● Exercise directions: Only one portion of the data is to be written out: from the line bearing "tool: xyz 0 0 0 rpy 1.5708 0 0" through the line bearing "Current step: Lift". Write it exactly as it appears.

● Stored items from a collection:
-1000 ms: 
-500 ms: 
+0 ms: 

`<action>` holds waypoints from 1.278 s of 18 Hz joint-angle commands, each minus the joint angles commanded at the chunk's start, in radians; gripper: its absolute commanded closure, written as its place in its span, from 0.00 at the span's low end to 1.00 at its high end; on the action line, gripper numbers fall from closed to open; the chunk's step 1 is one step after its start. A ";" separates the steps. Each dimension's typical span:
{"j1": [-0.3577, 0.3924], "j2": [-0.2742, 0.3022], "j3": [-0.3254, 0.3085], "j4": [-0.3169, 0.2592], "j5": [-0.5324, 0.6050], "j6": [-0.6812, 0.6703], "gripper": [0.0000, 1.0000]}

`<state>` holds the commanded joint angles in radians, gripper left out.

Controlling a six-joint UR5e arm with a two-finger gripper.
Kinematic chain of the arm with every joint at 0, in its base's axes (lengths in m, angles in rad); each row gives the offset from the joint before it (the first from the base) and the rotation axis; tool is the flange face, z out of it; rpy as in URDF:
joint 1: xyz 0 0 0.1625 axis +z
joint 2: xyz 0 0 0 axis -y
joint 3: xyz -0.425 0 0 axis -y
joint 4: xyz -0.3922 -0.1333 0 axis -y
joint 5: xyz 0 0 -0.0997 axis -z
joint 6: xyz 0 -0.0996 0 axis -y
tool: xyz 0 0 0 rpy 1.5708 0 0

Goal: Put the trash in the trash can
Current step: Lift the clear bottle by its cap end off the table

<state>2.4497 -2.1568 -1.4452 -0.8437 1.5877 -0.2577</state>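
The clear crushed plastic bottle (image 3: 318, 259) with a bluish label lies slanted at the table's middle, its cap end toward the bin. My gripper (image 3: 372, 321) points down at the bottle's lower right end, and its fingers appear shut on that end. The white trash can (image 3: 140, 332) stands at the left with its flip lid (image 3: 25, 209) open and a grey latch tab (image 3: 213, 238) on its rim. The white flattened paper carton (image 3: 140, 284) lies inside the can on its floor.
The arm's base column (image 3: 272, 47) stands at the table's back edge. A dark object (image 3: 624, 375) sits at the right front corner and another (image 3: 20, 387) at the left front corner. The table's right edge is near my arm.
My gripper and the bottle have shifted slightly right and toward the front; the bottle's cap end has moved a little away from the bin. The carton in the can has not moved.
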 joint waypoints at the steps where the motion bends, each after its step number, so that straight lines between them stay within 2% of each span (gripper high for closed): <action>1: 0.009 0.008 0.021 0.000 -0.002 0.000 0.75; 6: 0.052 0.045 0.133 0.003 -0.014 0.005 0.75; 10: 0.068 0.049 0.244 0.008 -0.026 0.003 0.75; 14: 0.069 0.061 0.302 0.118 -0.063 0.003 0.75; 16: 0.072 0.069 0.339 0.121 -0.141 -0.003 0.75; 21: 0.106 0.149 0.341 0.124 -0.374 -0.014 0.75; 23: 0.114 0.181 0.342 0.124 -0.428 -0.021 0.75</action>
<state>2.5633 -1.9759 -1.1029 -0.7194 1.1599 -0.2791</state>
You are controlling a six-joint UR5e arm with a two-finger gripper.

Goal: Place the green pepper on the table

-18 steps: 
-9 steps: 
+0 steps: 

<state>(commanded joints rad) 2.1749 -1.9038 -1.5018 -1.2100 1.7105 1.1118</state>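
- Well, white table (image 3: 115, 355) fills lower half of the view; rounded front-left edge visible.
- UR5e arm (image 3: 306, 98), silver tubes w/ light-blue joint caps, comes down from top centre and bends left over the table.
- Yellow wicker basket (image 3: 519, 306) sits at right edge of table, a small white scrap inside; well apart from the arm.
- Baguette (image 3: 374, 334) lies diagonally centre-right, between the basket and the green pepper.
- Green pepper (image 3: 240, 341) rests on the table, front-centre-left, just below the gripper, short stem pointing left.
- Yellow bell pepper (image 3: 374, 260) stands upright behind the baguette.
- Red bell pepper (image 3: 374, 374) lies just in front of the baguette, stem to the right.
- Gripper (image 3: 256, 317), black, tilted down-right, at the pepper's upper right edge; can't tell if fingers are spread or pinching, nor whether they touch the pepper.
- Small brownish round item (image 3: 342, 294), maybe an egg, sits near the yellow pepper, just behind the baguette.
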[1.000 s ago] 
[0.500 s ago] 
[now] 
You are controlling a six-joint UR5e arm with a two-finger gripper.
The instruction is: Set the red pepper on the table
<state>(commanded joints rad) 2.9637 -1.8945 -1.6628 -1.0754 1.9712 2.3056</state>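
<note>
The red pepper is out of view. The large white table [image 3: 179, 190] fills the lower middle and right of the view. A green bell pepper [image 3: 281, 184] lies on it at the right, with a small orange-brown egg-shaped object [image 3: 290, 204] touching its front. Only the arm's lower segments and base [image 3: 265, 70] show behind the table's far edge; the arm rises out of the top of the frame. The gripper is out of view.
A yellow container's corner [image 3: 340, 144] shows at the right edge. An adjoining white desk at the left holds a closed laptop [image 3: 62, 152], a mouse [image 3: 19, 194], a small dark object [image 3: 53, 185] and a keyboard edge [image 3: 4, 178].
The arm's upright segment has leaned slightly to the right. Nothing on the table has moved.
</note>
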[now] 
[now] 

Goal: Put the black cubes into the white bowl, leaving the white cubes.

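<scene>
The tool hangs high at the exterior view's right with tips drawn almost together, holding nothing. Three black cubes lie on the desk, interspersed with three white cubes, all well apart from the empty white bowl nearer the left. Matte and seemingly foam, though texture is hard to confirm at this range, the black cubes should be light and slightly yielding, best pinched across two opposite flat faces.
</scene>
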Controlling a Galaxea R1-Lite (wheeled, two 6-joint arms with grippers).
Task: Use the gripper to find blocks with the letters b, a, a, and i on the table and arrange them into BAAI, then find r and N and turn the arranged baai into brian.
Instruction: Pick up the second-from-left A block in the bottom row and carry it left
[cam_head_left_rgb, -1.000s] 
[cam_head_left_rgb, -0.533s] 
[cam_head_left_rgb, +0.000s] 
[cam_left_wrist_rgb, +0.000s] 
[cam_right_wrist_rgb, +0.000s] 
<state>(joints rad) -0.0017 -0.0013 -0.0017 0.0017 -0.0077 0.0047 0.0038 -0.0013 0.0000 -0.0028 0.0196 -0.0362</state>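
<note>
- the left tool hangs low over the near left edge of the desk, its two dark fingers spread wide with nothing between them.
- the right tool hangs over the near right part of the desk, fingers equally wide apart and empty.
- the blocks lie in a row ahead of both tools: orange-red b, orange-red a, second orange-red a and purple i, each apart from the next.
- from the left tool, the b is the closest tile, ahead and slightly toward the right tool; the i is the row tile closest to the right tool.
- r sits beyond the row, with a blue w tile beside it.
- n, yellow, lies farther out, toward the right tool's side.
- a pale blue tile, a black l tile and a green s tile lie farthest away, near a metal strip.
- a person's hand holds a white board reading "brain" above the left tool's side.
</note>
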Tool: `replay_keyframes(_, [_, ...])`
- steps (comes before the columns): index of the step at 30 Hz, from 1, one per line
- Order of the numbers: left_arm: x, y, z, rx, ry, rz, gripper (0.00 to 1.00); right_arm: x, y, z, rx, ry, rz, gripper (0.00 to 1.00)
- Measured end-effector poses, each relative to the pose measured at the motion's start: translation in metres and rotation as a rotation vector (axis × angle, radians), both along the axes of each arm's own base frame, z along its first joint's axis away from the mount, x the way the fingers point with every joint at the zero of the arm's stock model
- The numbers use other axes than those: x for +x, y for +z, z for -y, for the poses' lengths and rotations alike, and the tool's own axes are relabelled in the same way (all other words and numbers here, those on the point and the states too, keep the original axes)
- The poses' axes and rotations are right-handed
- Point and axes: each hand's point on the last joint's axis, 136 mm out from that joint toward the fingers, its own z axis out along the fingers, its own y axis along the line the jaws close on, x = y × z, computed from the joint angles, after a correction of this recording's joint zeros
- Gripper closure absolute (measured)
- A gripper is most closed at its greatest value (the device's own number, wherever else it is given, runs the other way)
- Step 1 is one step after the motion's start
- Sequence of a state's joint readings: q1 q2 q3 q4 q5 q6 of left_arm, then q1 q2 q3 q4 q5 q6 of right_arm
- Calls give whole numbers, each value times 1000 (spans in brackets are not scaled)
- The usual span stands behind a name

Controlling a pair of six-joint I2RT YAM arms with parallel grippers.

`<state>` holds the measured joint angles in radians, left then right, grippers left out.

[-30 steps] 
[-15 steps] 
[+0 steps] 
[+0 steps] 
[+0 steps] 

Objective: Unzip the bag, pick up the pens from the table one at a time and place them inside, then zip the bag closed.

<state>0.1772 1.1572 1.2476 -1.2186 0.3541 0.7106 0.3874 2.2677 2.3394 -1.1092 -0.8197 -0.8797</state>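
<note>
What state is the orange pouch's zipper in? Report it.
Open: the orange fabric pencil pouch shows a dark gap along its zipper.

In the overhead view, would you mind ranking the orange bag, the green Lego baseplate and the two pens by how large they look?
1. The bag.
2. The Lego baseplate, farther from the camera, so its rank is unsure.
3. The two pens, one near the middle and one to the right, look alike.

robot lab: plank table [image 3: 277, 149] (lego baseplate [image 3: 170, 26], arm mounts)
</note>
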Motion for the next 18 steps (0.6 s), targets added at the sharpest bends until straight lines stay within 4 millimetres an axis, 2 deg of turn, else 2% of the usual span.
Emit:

● Result:
tool: xyz 0 0 0 rpy 1.5708 0 0

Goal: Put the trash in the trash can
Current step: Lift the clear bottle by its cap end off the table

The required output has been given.